**TASK DIRECTIONS:**
Return the listing below unchanged, minus its pictures.

**INFORMATION SUPPLIED:**

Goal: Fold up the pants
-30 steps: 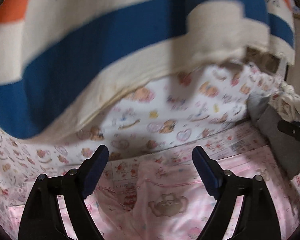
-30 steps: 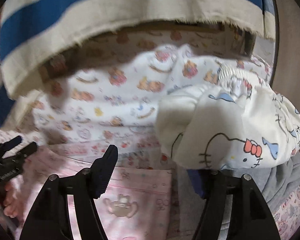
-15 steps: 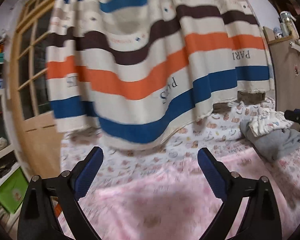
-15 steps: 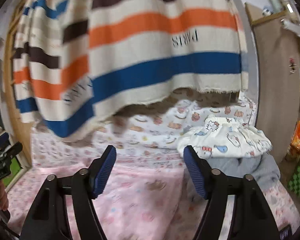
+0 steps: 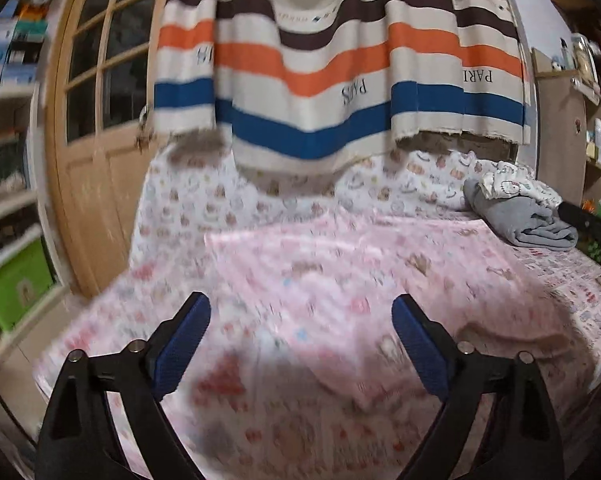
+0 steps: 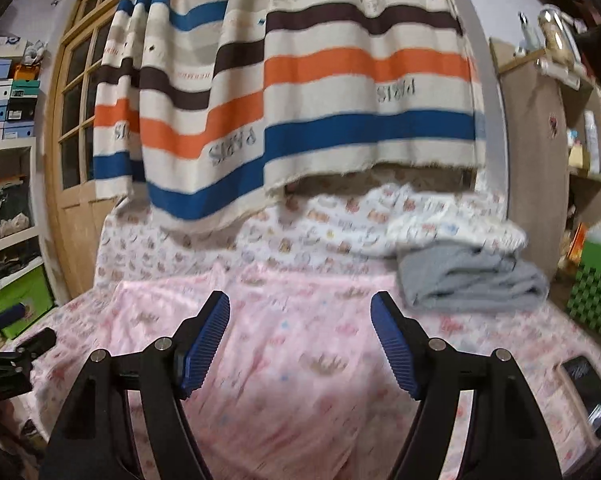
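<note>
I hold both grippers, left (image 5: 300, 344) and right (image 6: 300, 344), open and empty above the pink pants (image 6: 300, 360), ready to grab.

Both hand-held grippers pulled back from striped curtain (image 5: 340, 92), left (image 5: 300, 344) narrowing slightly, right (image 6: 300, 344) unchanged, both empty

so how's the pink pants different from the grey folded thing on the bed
The pink pants lie spread flat in front of both grippers; the grey garment is folded into a thick bundle at the right. The pink pants carry a small print; the grey garment is plain, with a white printed piece on top. Both rest on the bed.
</note>
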A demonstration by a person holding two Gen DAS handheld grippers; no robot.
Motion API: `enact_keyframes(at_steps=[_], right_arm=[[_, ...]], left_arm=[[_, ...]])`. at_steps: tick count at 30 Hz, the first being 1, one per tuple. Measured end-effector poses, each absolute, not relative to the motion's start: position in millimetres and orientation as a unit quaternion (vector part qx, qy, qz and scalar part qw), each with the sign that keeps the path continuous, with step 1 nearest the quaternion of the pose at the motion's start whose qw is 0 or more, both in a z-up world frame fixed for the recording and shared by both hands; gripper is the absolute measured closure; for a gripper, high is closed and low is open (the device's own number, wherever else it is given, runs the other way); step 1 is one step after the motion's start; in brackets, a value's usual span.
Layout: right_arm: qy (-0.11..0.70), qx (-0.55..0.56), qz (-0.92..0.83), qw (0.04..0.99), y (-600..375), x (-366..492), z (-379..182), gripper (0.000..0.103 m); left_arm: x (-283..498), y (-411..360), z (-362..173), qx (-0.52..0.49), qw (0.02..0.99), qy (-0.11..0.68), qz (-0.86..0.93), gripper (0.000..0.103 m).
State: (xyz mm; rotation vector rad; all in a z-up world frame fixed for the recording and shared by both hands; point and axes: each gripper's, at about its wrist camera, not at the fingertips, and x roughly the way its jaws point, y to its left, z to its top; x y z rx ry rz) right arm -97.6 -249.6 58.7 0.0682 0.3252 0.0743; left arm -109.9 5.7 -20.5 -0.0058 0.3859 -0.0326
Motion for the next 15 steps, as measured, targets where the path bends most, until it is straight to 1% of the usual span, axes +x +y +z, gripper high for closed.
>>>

**WRITTEN ANSWER:**
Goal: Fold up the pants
-30 steps: 
-30 steps: 
-15 steps: 
-15 steps: 
+0 steps: 
+0 steps: 
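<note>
I hold both grippers, left (image 5: 300, 344) and right (image 6: 300, 344), open and empty above the pink pants (image 6: 300, 360), ready to grab.

Both hand-held grippers pulled back from striped curtain (image 5: 340, 92), left (image 5: 300, 344) narrowing slightly, right (image 6: 300, 344) unchanged, both empty

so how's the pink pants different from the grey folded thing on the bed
The pink pants lie spread flat in front of both grippers; the grey garment is folded into a thick bundle at the right. The pink pants carry a small print; the grey garment is plain, with a white printed piece on top. Both rest on the bed.
</note>
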A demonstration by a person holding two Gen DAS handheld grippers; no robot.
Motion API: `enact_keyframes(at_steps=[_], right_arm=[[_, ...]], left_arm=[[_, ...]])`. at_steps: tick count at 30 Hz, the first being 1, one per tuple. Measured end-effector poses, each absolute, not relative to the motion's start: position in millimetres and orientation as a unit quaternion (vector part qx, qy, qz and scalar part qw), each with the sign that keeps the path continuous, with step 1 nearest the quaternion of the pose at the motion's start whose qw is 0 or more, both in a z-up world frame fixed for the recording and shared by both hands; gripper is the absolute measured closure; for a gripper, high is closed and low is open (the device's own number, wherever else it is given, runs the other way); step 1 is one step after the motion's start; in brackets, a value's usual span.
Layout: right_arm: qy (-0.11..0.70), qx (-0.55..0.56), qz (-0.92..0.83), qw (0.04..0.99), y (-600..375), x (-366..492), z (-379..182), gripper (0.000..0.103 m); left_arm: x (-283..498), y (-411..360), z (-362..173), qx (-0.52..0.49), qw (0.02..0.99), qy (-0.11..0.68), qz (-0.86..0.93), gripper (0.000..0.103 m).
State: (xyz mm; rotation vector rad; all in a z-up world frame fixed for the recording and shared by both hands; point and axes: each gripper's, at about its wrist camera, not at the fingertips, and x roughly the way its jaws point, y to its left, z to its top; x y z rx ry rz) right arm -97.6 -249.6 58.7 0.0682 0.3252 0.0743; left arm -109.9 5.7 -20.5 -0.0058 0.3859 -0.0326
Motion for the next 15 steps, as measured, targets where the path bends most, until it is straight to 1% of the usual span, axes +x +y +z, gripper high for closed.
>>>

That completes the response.